Required work:
Transcribe exactly, please, the lines from the one containing "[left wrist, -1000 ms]" through the end of the records below, and leave out the pictures.

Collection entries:

+---+

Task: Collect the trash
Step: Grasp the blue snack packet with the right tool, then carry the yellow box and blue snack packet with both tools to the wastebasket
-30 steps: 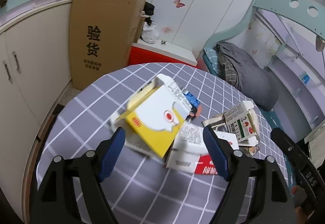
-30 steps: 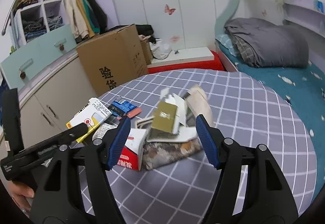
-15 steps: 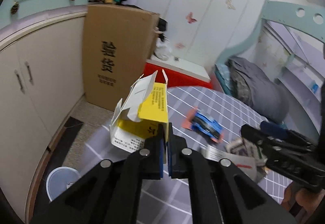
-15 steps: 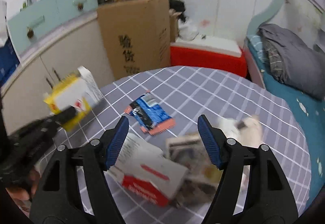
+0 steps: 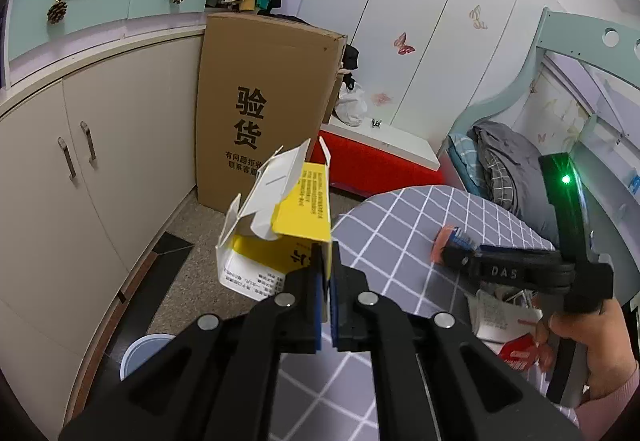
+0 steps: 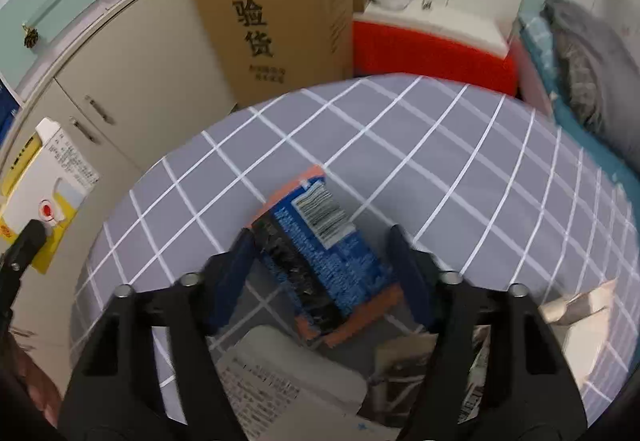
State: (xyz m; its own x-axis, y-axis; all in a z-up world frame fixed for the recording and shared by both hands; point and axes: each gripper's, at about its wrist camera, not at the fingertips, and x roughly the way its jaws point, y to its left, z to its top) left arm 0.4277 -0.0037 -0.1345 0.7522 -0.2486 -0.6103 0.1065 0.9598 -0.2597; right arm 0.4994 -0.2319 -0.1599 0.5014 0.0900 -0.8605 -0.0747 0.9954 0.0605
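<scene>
Wrapper (image 6: 320,261) between right hand-held gripper (image 6: 320,273) fingers, unpinched

Left hand-held gripper (image 5: 326,297): matte black angular arms, each carrying two round silver screw heads, ending in flat fingers (image 5: 316,305) faced with blue pads. Right hand-held gripper (image 6: 324,273): same black build, silver screws at the arm joints, blue-padded fingers (image 6: 234,275). Seen from the left wrist camera, the right hand-held gripper's body is a black bar embossed "DAS", topped by an upright black post with a lit green lamp. Person's right hand (image 5: 576,337): pink sleeve cuff at the wrist
</scene>
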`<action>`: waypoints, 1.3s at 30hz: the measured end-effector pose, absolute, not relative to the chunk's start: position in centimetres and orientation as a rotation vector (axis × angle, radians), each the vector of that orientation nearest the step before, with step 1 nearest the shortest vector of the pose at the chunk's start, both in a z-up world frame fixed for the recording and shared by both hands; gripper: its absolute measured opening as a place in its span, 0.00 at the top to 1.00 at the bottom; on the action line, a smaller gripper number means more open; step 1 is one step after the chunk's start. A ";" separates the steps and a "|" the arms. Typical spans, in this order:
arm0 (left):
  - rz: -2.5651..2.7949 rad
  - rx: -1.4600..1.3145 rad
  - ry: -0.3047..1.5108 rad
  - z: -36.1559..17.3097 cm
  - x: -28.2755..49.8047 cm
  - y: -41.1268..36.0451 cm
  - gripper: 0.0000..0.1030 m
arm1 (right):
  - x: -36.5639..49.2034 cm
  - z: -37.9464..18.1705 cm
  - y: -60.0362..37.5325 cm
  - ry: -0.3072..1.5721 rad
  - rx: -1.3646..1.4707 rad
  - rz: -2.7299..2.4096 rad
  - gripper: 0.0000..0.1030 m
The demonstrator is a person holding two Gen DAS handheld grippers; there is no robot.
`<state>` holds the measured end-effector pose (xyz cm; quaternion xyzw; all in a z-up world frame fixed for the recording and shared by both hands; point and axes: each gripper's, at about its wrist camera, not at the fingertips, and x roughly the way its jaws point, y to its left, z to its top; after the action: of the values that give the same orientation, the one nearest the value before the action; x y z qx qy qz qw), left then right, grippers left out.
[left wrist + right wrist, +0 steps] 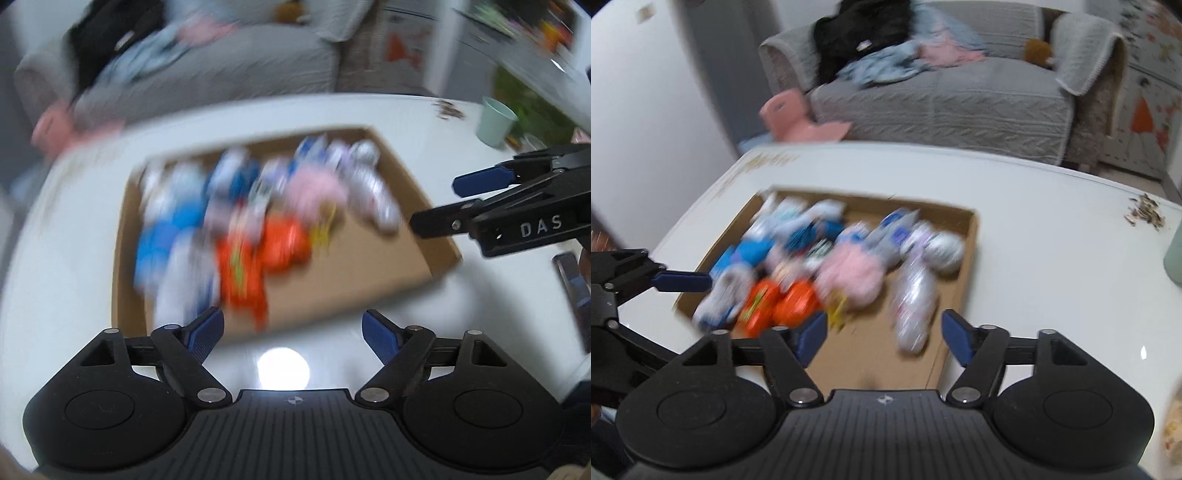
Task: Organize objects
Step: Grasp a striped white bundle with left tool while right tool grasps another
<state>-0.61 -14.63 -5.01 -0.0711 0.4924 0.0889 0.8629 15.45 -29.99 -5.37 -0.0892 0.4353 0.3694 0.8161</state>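
A shallow cardboard tray [964, 266] lies flat on the white table [1052, 236], and the things to be sorted sit heaped inside it. In the right wrist view the tray's long axis runs from about 8 o'clock to 2 o'clock, its open bare floor toward the near right corner. Motion blur smears the contents, so individual labels cannot be read.

The heap fills the tray's left and far parts. A long silver packet [914, 295] lies with its long axis running roughly 12 to 6 o'clock, its lower end pointing toward the camera; just at its 1 o'clock sits a rounded silver packet [947, 253]. A soft pink item [849, 275] lies at the middle, touching two orange packets [779, 301] at its 8 o'clock. Blue-and-white packets [753, 251] crowd the far left corner. A small yellow item [836, 314] shows just beside the orange ones.

The right gripper [884, 338] hangs over the tray's near edge with its jaws spread wide and nothing between them; the blue pads [812, 334] touch nothing that can be made out. The left gripper [293, 334] is likewise spread wide and empty, over the table just short of the tray's near edge, with the orange packets at its 11 o'clock.

In the left wrist view a pale green cup [495, 120] stands upright on the table at 2 o'clock, well apart from the tray, with a small scatter of seed husks [448, 110] near it. A grey sofa [942, 96] with clothes on it stands beyond the table.
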 end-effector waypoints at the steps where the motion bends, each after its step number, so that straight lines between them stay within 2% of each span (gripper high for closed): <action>1: 0.203 -0.193 1.054 -5.6 -2.3 -15.0 0.14 | 14.6 -5.4 -29.8 0.932 -0.214 0.811 0.29; 6: 0.159 -0.135 1.079 -7.6 -8.2 -18.9 0.15 | 10.6 -7.3 -29.5 1.043 -0.260 0.911 0.24; 11: 0.051 0.051 0.991 -8.6 -10.4 -22.3 0.14 | 7.6 -9.6 -28.3 1.123 -0.321 0.952 0.26; 15: 0.028 0.043 1.009 -10.6 -10.3 -23.0 0.14 | 6.8 -11.0 -26.7 1.162 -0.353 0.985 0.30; 20: 0.041 0.059 1.014 -12.2 -10.3 -23.2 0.15 | 6.3 -12.1 -25.2 1.179 -0.397 0.989 0.39; 23: 0.044 0.065 1.002 -12.8 -10.3 -23.2 0.19 | 5.8 -12.2 -25.5 1.179 -0.398 0.999 0.45; 26: 0.045 0.066 0.986 -12.9 -10.2 -23.2 0.20 | 5.7 -12.3 -25.5 1.189 -0.400 1.007 0.46; 28: 0.041 0.067 0.975 -13.0 -10.1 -23.3 0.24 | 5.5 -12.3 -25.4 1.191 -0.404 1.015 0.47; 29: 0.033 0.061 0.970 -12.9 -10.1 -23.3 0.30 | 5.4 -12.2 -25.5 1.192 -0.404 1.020 0.49; 31: 0.033 0.071 0.959 -12.8 -10.1 -23.5 0.32 | 5.2 -12.3 -25.3 1.190 -0.411 1.029 0.51; 37: 0.016 0.059 0.948 -12.8 -10.0 -23.5 0.34 | 4.9 -12.8 -24.6 1.209 -0.424 1.053 0.75; 39: 0.012 0.055 0.946 -12.7 -9.9 -23.4 0.34 | 5.0 -12.7 -24.7 1.211 -0.426 1.054 0.76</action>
<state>-9.95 -23.43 -12.68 0.0266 0.4555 0.0057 0.8898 4.96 -24.71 -12.72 -0.1894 0.5383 0.4685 0.6745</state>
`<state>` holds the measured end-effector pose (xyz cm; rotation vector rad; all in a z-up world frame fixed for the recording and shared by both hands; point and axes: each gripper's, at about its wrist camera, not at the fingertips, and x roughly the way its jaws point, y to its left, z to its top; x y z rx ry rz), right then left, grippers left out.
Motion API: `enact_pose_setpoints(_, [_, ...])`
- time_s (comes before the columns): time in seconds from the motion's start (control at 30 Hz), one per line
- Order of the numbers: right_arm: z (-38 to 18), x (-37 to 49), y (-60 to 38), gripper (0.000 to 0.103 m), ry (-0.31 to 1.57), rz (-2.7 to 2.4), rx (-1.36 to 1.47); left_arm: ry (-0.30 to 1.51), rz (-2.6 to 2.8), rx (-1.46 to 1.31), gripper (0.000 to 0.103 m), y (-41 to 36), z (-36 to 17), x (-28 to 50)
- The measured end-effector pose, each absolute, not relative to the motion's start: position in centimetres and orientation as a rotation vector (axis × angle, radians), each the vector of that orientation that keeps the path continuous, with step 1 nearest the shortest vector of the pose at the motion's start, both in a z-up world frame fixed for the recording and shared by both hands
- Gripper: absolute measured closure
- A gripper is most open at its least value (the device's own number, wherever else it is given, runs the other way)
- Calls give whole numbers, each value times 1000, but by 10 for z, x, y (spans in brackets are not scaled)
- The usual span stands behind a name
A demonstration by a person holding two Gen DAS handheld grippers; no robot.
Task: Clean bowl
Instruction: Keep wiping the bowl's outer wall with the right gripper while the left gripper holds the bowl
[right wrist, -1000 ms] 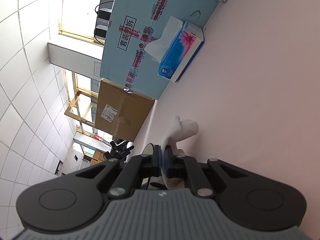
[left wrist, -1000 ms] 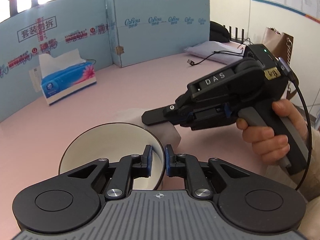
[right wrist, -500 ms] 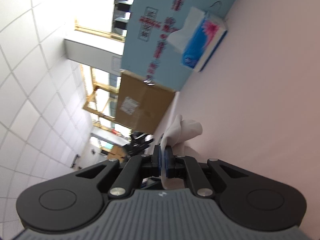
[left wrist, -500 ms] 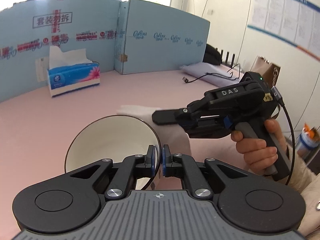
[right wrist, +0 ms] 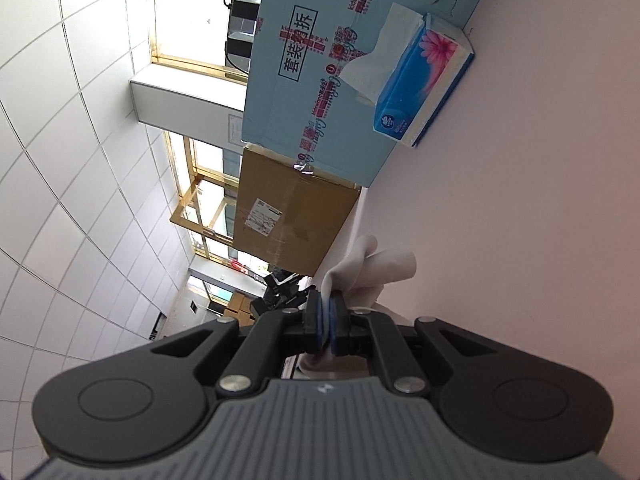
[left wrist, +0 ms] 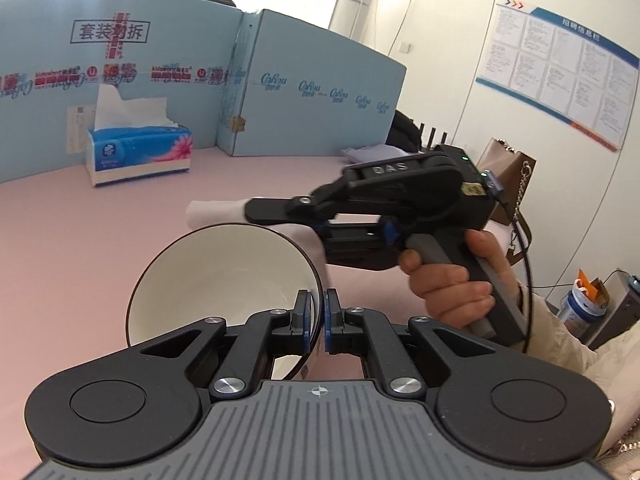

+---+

Result for this task:
[left wrist, -1000 ms] 
[right wrist, -500 ms] 
[left wrist, -500 ms] 
[right wrist, +0 ms] 
[left wrist, +0 ms] 

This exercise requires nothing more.